We prorate our items of income, gain, loss and deduction for U.S. federal income tax purposes between transferors and transferees of our units each month based upon the ownership of our units on the first day of each month, instead of on the basis of the date a particular unit is transferred. The IRS may challenge this treatment, which could change the allocation of items of income, gain, loss and deduction among the unitholders.
We prorate our items of income, gain, loss and deduction for U.S. federal income tax purposes between transferors and transferees of our units each month based upon the ownership of our units on the first day of each month, instead of on the basis of the date a particular unit is transferred. Treasury recently adopted final regulations that provide a safe harbor pursuant to which publicly traded partnerships may use a similar monthly simplifying convention to allocate tax items among transferor and transferee unitholders to ours. These regulations apply to certain publicly-traded partnerships, including us, for taxable years beginning on
or after August 3, 2015. However, these regulations do not specifically authorize the use of the proration method we have adopted. If the IRS were to challenge our proration method, we may be required to change the allocation of items of income, gain, loss and deduction among the unitholders.
A unitholder whose common units are loaned to a “short seller” to cover a short sale of common units may be considered as having disposed of those common units. If so, the unitholder would no longer be treated for tax purposes as a partner with respect to those common units during the period of the loan and may recognize gain or loss from the disposition.
Because a unitholder whose common units are loaned to a “short seller” to cover a short sale of common units may be considered as having disposed of the loaned common units, the unitholder may no longer be treated for tax purposes as a partner with respect to those common units during the period of the loan to the short seller and such unitholder may recognize gain or loss from such disposition. Moreover, during the period of the loan to the short seller, any of our income, gain, loss or deduction with respect to those common units may not be reportable by the unitholder and any cash distributions received by the unitholder as to those common units could be fully taxable as ordinary income. Therefore, unitholders desiring to assure their status as partners and avoid the risk of gain recognition from a loan to a short seller are urged consult a tax advisor to discuss whether it is advisable to modify any applicable brokerage account agreements to prohibit their brokers from borrowing and lending their common units.
We have adopted certain valuation methodologies for tax purposes that may result in a shift of income, gain, loss and deduction between our General Partner and the unitholders. The IRS may challenge this treatment, which could adversely affect the value of the common units.
When we issue additional units or engage in certain other transactions, we determine the fair market value of our assets and allocate any unrealized gain or loss attributable to our assets to the capital accounts of our unitholders and the General Partner. Our methodology may be viewed as understating the value of our assets. In that case, there may be a shift of income, gain, loss and deduction between certain unitholders and our General Partner, which may be unfavorable to such unitholders. Moreover, subsequent purchasers of common units may have a greater portion of the Code Section 743(b) adjustment allocated to our tangible assets and a lesser portion allocated to our intangible assets. The IRS may challenge our valuation methods, or our allocation of the Code Section 743(b) adjustment attributable to our tangible and intangible assets, and allocations of income, gain, loss and deduction between our General Partner and certain of the unitholders.

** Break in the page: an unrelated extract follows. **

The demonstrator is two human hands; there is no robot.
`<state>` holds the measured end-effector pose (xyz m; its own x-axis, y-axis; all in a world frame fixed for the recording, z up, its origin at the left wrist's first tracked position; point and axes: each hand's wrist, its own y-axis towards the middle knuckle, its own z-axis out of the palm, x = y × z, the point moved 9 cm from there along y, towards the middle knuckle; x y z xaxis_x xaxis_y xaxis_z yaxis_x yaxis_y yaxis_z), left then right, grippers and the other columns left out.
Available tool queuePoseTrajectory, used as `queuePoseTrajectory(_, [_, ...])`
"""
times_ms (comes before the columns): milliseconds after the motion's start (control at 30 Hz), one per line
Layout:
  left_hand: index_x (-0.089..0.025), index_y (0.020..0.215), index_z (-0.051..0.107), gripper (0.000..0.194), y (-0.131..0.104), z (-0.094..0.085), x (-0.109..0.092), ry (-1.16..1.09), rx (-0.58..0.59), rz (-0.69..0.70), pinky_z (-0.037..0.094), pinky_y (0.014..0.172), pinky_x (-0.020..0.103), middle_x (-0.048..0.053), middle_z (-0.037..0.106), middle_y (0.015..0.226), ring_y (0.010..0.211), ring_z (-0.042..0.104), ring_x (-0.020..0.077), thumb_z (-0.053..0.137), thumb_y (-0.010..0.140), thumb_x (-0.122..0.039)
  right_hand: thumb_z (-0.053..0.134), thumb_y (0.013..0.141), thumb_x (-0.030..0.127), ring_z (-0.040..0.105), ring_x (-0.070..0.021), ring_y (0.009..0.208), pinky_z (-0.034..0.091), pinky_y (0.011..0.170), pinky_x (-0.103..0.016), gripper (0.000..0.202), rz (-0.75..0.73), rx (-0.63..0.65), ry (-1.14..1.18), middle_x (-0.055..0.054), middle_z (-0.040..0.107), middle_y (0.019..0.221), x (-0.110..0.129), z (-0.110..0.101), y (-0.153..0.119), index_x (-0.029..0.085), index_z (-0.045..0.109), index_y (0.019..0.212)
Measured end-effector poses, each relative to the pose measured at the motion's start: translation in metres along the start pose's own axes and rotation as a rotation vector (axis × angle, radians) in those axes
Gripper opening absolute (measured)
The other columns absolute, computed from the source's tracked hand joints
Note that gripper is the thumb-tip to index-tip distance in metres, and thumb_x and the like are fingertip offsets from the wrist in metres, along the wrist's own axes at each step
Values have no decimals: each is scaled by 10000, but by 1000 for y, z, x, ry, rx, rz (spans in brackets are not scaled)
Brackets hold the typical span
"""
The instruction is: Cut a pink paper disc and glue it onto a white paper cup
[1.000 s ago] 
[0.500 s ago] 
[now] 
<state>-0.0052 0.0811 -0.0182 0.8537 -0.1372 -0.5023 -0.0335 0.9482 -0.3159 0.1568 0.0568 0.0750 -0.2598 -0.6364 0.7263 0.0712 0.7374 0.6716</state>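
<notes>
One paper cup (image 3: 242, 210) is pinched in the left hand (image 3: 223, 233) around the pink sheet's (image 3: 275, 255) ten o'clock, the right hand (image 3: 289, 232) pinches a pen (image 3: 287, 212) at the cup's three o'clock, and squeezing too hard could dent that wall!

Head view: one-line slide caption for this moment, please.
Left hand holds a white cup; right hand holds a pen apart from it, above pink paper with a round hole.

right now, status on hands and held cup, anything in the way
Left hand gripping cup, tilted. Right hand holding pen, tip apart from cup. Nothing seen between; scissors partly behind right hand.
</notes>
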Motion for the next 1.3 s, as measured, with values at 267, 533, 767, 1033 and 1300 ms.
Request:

A successful IRS challenge to these methods or allocations could adversely affect the amount of taxable income or loss being allocated to the unitholders. It also could affect the amount of gain from the unitholders' sale of common units and could have a negative impact on the value of the common units or result in audit adjustments to the unitholders’ tax returns without the benefit of additional deductions.
The sale or exchange of 50% or more of our capital and profits interests during any twelve-month period will result in the termination of our partnership for U.S. federal income tax purposes.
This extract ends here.